Pero la fuerza del amor que sentía por la vida lo hizo ponerse en pie de un salto. Se concentró en pensar. ¿Y qué importaba que las cerillas le quemasen las manos? Mejor era tener las manos quemadas que muertas. Incluso era mejor quedarse sin manos a rendirse a la muerte. A trancas y barrancas avanzó por el camino y llegó hasta otra pila de restos abandonados por el agua. Había ramitas, ramas más grandes, hojas y hierba, todo ello seco, a la espera de que alguien le acercase una cerilla.
Se sentó de nuevo y arrastró otro manojo de cerillas sobre las rodillas hasta que quedó bajo su palma, con la muñeca de la otra mano obligó a los dedos a rodear el manojo y, también con la muñeca, apretó con fuerza para que no lo soltaran. Al segundo intento el manojo se encendió y supo que se salvaría si lograba soportar el dolor. Se ahogó con el humo del azufre y la llama azul lamió la carne de sus manos.
Al principio no sintió nada, pero el fuego enseguida derritió la superficie congelada. El olor a carne quemada, su propia carne, le llegaba con fuerza. Se retorcía de dolor, pero aguantó. Apretó los dientes y se meció adelante y atrás hasta que surgió la llama blanca que indicaba la buena combustión de las cerillas y hasta que acercó dicha llama al montón de hojas y hierba.

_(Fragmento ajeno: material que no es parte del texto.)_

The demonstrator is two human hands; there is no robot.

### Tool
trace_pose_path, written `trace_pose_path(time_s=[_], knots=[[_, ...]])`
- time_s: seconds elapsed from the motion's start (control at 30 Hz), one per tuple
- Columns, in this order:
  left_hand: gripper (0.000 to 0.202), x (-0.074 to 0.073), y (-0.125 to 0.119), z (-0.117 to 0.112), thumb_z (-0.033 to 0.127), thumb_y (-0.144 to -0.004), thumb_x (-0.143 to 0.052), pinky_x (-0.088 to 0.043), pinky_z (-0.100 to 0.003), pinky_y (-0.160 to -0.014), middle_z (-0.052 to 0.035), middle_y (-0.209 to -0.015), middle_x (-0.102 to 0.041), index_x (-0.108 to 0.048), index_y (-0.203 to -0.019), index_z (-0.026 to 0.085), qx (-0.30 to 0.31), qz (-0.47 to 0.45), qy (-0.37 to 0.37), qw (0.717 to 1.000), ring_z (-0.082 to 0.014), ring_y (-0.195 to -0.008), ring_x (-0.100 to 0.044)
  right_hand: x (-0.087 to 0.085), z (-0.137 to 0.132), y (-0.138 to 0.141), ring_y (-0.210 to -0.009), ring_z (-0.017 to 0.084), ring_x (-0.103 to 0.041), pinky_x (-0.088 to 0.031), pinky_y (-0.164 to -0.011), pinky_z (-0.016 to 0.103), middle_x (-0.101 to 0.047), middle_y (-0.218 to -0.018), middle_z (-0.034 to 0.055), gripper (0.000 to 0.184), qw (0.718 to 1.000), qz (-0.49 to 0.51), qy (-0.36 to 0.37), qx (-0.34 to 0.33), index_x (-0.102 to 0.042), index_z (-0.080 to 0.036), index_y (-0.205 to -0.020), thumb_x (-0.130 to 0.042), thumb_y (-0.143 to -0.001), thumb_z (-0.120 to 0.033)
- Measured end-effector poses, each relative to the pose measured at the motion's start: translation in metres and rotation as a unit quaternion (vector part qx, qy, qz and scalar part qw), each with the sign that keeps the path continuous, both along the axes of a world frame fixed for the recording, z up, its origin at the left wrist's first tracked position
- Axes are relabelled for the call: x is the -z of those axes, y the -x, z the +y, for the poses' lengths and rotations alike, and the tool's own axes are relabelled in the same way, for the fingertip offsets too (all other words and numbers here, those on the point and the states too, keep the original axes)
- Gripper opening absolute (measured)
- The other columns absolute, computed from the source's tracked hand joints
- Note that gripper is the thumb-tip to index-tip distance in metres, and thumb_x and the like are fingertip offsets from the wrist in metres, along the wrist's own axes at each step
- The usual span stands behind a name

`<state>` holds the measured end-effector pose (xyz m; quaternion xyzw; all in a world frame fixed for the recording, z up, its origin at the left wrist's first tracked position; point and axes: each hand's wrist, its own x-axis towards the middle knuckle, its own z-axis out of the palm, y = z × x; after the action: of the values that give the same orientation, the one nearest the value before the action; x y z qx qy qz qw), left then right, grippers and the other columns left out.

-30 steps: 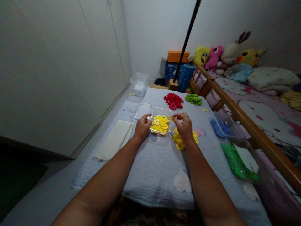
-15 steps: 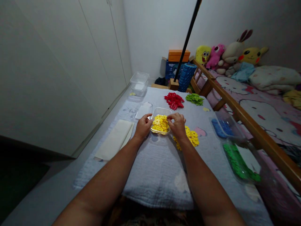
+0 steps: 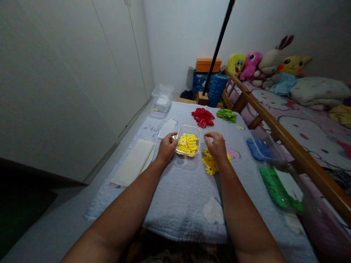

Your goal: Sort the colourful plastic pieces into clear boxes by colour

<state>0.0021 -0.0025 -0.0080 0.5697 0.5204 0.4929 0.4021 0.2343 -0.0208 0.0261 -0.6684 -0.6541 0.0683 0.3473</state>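
A clear plastic container (image 3: 195, 129) full of yellow flower-shaped pieces sits on the grey blanket (image 3: 181, 193). My left hand (image 3: 166, 147) grips its left edge, thumb on the rim. My right hand (image 3: 217, 145) hovers just right of the container, over a loose pile of yellow pieces (image 3: 210, 166). Its thumb and forefinger are curled together in a pinch, and nothing shows between them.
Red pieces (image 3: 203, 117) and light green pieces (image 3: 226, 115) lie in piles farther back. Clear containers of blue pieces (image 3: 259, 148) and green pieces (image 3: 275, 188) sit at the right by the wooden bed rail (image 3: 290, 148). An empty box (image 3: 162, 96), a lid (image 3: 166, 128) and a white pad (image 3: 134, 162) lie left.
My right hand reached over the container half a second ago, then drew back right over the loose yellow pile. My left hand stayed on the container's edge.
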Motion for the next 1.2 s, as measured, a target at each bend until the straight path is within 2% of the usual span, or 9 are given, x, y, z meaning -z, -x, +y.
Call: trace_pose_path(time_s=[0.13,0.27,0.4,0.6,0.73,0.97,1.2], knots=[[0.051,0.000,-0.001,0.000,0.033,-0.077,-0.059,-0.035,-0.025,-0.060,0.0072,-0.060,-0.043,-0.071,-0.122,0.011,-0.002,-0.002,0.003,1.000,-0.0125,-0.057,-0.041,0.007,-0.002,-0.018,-0.110,0.026,-0.062,-0.043,-0.098,0.039,-0.074,-0.113,0.0091,0.022,0.995,-0.057,0.077,0.031,-0.076,-0.022,-0.100,-0.059,-0.090,-0.029],[0.050,0.000,-0.001,0.001,0.034,-0.077,-0.059,-0.034,-0.025,-0.060,0.0069,-0.061,-0.043,-0.071,-0.121,0.011,-0.001,0.000,-0.001,1.000,-0.0125,-0.057,-0.042,0.013,-0.008,-0.027,-0.110,0.029,-0.062,-0.045,-0.092,0.039,-0.071,-0.119,0.0113,0.027,0.972,-0.160,0.161,0.060,-0.077,-0.024,-0.108,-0.067,-0.086,-0.035],[0.050,-0.002,-0.001,0.000,0.033,-0.078,-0.059,-0.035,-0.025,-0.060,0.0071,-0.061,-0.043,-0.070,-0.121,0.010,0.000,0.002,-0.001,1.000,-0.0123,-0.057,-0.042,0.010,-0.015,-0.029,-0.107,0.031,-0.063,-0.045,-0.085,0.038,-0.071,-0.116,0.0128,0.026,0.955,-0.216,0.200,0.040,-0.078,-0.024,-0.109,-0.066,-0.087,-0.033],[0.049,-0.003,-0.001,-0.001,0.033,-0.079,-0.059,-0.035,-0.026,-0.060,0.0070,-0.060,-0.043,-0.071,-0.120,0.010,-0.002,0.009,-0.007,1.000,-0.0126,-0.058,-0.043,0.009,-0.019,-0.026,-0.102,0.028,-0.062,-0.043,-0.082,0.036,-0.071,-0.111,0.0108,0.020,0.952,-0.229,0.201,0.033,-0.078,-0.025,-0.103,-0.064,-0.088,-0.027],[0.049,-0.003,-0.001,-0.001,0.034,-0.079,-0.059,-0.035,-0.026,-0.060,0.0070,-0.060,-0.044,-0.070,-0.121,0.011,0.000,0.010,-0.004,1.000,-0.0127,-0.058,-0.043,0.010,-0.020,-0.021,-0.106,0.028,-0.060,-0.043,-0.083,0.036,-0.070,-0.112,0.0107,0.020,0.955,-0.215,0.199,0.041,-0.078,-0.025,-0.101,-0.061,-0.090,-0.025],[0.050,-0.005,-0.002,-0.003,0.034,-0.079,-0.059,-0.035,-0.026,-0.060,0.0071,-0.061,-0.043,-0.070,-0.121,0.010,0.006,0.009,-0.005,1.000,-0.0123,-0.058,-0.042,0.007,-0.024,-0.018,-0.113,0.031,-0.055,-0.041,-0.087,0.040,-0.067,-0.117,0.0119,0.024,0.953,-0.203,0.223,0.027,-0.075,-0.022,-0.105,-0.061,-0.089,-0.032],[0.053,-0.004,-0.003,-0.003,0.035,-0.078,-0.058,-0.034,-0.026,-0.060,0.0074,-0.061,-0.042,-0.069,-0.123,0.007,0.006,0.005,-0.001,1.000,-0.0121,-0.057,-0.040,0.004,-0.026,-0.017,-0.115,0.031,-0.053,-0.039,-0.090,0.038,-0.065,-0.120,0.0118,0.022,0.954,-0.191,0.230,0.030,-0.074,-0.022,-0.105,-0.058,-0.089,-0.027]])
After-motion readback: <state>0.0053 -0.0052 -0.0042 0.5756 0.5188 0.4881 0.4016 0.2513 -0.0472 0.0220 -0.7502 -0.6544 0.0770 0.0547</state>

Luego esperó durante cinco minutos interminables, pero la hoguera fue creciendo a buen ritmo. Después empezó a trabajar para salvarse. Tal era su debilidad que necesitaba tomar medidas heroicas, y las tomó.
Frotándose las manos con nieve y luego metiéndolas en la hoguera, por turnos, y de vez en cuando golpeándolas contra los troncos de los árboles, recuperó la circulación lo bastante como para poder utilizarlas. Con el cuchillo de caza cortó las correas con las que sujetaba la carga, desenrolló la manta y cogió calcetines secos y calzado de repuesto.
Luego seccionó los mocasines y desnudó los pies. Pero, aunque con las manos se había tomado muchas libertades, mantuvo los pies alejados de la hoguera y se los frotó con nieve. Frotaba hasta que las manos se le entumecían, entonces se tapaba los pies con la manta, se calentaba las manos en la hoguera y volvía a frotar.
Trabajó durante tres horas hasta que logró contrarrestar los peores efectos de la congelación. Permaneció toda la noche junto a la hoguera y al día siguiente, ya tarde, llegó cojeando al campamento situado en la divisoria del arroyo Cherry.
Al cabo de un mes pudo volver a andar, aunque a partir de entonces los dedos de los pies fueron excesivamente sensibles al frío. Pero sabe bien que las cicatrices de las manos se las llevará con él a la tumba. Y ahora es el primero en repetir la norma «¡Nunca viajes solo!», que rige en el Norte.